Crude Oil Rose Above $65 Per Barrel as US Production Drop Due to Texas Weather

Oil prices rose to $65.47 per barrel on Thursday as crude oil production dropped in the US due to frigid Texas weather.

The unusual weather has left millions in the dark and forced oil producers to shut down production. According to reports, at least the winter blast has claimed 24 lives.

Brent crude oil gained $2 to $65.47 on Thursday morning before pulling back to $64.62 per barrel around 11:00 am Nigerian time.

U.S. West Texas Intermediate (WTI) crude rose 2.3 percent to settle at $61.74 per barrel.

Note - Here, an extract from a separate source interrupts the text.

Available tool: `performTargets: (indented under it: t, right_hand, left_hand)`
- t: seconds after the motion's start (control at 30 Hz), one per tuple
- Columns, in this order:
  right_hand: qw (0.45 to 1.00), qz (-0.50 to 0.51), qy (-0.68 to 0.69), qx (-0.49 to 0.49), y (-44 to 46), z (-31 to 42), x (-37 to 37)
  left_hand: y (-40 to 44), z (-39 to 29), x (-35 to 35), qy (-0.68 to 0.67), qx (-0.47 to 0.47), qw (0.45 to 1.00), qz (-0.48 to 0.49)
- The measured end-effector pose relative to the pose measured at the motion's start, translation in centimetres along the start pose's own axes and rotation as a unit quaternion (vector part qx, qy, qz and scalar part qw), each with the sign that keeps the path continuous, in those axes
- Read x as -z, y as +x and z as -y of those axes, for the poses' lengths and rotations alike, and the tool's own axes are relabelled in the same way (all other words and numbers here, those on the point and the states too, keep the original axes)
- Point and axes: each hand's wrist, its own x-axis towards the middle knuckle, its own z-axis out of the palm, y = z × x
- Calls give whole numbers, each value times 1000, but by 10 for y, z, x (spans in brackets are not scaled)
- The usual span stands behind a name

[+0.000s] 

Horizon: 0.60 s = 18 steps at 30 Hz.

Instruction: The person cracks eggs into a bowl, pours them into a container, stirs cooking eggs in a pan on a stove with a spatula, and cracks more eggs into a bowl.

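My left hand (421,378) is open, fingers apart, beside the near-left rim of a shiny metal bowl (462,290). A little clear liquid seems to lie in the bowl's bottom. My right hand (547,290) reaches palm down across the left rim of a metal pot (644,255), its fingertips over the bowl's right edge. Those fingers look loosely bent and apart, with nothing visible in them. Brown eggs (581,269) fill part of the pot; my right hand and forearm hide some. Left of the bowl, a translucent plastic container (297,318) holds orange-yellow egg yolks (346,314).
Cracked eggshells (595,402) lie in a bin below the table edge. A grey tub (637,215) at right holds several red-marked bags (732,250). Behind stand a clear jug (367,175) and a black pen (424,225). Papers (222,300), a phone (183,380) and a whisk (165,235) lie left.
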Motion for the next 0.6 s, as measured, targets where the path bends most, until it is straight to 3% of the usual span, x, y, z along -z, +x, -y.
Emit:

“This has just sent us to the next level,” said Bob Yawger, director of energy futures at Mizuho in New York. “Crude oil WTI will probably max out somewhere pretty close to $65.65, refinery utilization rate will probably slide to somewhere around 76%,” Yawger said.

However, the report that Saudi Arabia plans to increase production in the coming months weighed on crude oil as it can be seen in the chart below.

Prince Abdulaziz bin Salman, Saudi Arabian Energy Minister, warned that it was too early to declare victory against the COVID-19 virus and that oil producers must remain “extremely cautious”.

“We are in a much better place than we were a year ago, but I must warn, once again, against complacency. The uncertainty is very high, and we have to be extremely cautious,” he told an energy industry event.